- Exercise brief -
Repeat the material exactly, leaving no line out.

- Stored data -
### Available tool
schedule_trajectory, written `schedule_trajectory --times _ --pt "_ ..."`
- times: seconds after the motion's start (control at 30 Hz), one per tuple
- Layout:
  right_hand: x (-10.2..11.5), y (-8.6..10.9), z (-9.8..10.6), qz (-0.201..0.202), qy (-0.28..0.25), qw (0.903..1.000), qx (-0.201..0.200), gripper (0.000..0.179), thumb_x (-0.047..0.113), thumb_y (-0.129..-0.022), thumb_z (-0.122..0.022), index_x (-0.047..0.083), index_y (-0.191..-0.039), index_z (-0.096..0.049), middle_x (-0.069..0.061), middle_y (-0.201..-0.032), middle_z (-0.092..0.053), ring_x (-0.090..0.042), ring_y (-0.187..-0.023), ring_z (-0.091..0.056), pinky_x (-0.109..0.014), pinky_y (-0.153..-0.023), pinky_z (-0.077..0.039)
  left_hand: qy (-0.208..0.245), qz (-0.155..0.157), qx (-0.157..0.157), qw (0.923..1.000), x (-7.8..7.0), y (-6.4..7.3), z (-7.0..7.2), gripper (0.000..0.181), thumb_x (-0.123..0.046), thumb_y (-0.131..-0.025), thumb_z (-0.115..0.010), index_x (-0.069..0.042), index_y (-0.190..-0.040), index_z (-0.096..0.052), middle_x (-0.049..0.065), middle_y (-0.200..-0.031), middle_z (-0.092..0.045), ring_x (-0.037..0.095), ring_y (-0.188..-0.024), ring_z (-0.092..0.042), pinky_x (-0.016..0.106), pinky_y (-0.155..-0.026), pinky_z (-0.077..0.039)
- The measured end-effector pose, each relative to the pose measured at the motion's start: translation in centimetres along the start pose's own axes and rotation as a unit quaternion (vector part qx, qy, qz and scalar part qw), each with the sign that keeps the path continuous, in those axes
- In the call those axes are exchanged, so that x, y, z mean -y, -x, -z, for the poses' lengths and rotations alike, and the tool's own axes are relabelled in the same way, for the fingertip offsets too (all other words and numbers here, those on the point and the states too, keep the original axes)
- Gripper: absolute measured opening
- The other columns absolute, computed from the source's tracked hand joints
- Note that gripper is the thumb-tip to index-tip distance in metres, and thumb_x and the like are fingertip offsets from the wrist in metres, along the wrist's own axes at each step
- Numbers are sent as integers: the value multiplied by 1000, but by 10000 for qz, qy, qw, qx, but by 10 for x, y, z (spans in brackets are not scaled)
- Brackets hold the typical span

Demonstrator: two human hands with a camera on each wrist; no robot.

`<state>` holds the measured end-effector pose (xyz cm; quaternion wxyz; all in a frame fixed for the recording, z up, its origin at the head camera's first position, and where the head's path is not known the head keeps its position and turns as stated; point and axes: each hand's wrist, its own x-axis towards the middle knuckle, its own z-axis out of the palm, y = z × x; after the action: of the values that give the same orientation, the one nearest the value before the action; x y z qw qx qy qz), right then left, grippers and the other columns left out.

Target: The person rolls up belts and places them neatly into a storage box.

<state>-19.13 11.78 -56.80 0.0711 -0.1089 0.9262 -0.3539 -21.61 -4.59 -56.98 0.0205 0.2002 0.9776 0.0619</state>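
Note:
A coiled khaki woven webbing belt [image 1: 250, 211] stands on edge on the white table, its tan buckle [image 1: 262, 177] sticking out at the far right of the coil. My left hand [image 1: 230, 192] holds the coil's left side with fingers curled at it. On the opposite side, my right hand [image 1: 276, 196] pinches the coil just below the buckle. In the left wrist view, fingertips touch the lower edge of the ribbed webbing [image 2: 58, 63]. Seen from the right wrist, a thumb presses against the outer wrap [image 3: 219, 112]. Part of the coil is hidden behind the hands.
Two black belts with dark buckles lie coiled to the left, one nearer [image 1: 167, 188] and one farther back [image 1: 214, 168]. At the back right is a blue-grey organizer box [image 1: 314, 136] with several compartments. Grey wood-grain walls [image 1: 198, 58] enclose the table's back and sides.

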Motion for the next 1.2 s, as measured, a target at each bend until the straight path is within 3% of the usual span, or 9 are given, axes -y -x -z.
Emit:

- Written answer -
### Available tool
schedule_trajectory, written `schedule_trajectory --times _ --pt "_ ..."`
- times: seconds after the motion's start (control at 30 Hz), one per tuple
- Layout:
  right_hand: x (-10.2..11.5), y (-8.6..10.9), z (-9.8..10.6), qz (-0.201..0.202), qy (-0.28..0.25), qw (0.903..1.000), qx (-0.201..0.200), gripper (0.000..0.179), thumb_x (-0.047..0.113), thumb_y (-0.129..-0.022), thumb_z (-0.122..0.022), index_x (-0.047..0.083), index_y (-0.191..-0.039), index_z (-0.096..0.049), middle_x (-0.069..0.061), middle_y (-0.201..-0.032), middle_z (-0.092..0.053), ring_x (-0.090..0.042), ring_y (-0.187..-0.023), ring_z (-0.091..0.056), pinky_x (-0.109..0.014), pinky_y (-0.153..-0.023), pinky_z (-0.077..0.039)
  left_hand: qy (-0.208..0.245), qz (-0.155..0.157), qx (-0.157..0.157), qw (0.923..1.000), x (-7.8..7.0), y (-6.4..7.3), z (-7.0..7.2), gripper (0.000..0.181), thumb_x (-0.123..0.046), thumb_y (-0.131..-0.025), thumb_z (-0.115..0.010), index_x (-0.069..0.042), index_y (-0.190..-0.040), index_z (-0.096..0.052), middle_x (-0.049..0.065), middle_y (-0.200..-0.031), middle_z (-0.092..0.045), ring_x (-0.037..0.095), ring_y (-0.188..-0.024), ring_z (-0.092..0.042), pinky_x (-0.016..0.106), pinky_y (-0.155..-0.026), pinky_z (-0.077..0.039)
- The measured end-effector pose, each relative to the pose measured at the motion's start: translation in centimetres along the start pose's own axes and rotation as a unit quaternion (vector part qx, qy, qz and scalar part qw), each with the sign that keeps the path continuous, in those axes
- In the call those axes are exchanged, so that x, y, z mean -y, -x, -z, for the poses' lengths and rotations alike, and the tool's own axes are relabelled in the same way, for the fingertip offsets too (all other words and numbers here, those on the point and the states too, keep the original axes)
- Gripper: absolute measured opening
- The other columns absolute, computed from the source's tracked hand joints
- Note that gripper is the thumb-tip to index-tip distance in metres, and thumb_x and the like are fingertip offsets from the wrist in metres, along the wrist's own axes at each step
- Numbers are sent as integers: the value multiplied by 1000, but by 10000 for qz, qy, qw, qx, but by 10 for x, y, z (spans in brackets are not scaled)
- Brackets hold the typical span

Demonstrator: two human hands with a camera on each wrist; no robot.

`<state>` holds the measured end-effector pose (xyz cm; quaternion wxyz; all in a frame fixed for the recording, z up, its origin at the head camera's first position, and where the head's path is not known the head keeps its position and turns as stated; point and axes: each hand's wrist, its own x-axis towards the middle knuckle, its own z-axis out of the palm, y = z × x; after the action: of the values that give the same orientation, the one nearest the value before the action; x y z qw qx qy qz), right then left, grippers and the other columns left out.

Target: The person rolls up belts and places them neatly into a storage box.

<state>-19.13 11.78 -56.80 0.0711 -0.1089 0.9262 -0.3539 -21.61 -4.59 -56.98 0.0205 0.2002 0.9776 0.0619</state>
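Note:
A coiled khaki woven webbing belt [image 1: 250, 211] stands on edge on the white table, its tan buckle [image 1: 262, 177] sticking out at the far right of the coil. My left hand [image 1: 230, 192] holds the coil's left side with fingers curled at it. On the opposite side, my right hand [image 1: 276, 196] pinches the coil just below the buckle. In the left wrist view, fingertips touch the lower edge of the ribbed webbing [image 2: 58, 63]. Seen from the right wrist, a thumb presses against the outer wrap [image 3: 219, 112]. Part of the coil is hidden behind the hands.
Two black belts with dark buckles lie coiled to the left, one nearer [image 1: 167, 188] and one farther back [image 1: 214, 168]. At the back right is a blue-grey organizer box [image 1: 314, 136] with several compartments. Grey wood-grain walls [image 1: 198, 58] enclose the table's back and sides.
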
Motion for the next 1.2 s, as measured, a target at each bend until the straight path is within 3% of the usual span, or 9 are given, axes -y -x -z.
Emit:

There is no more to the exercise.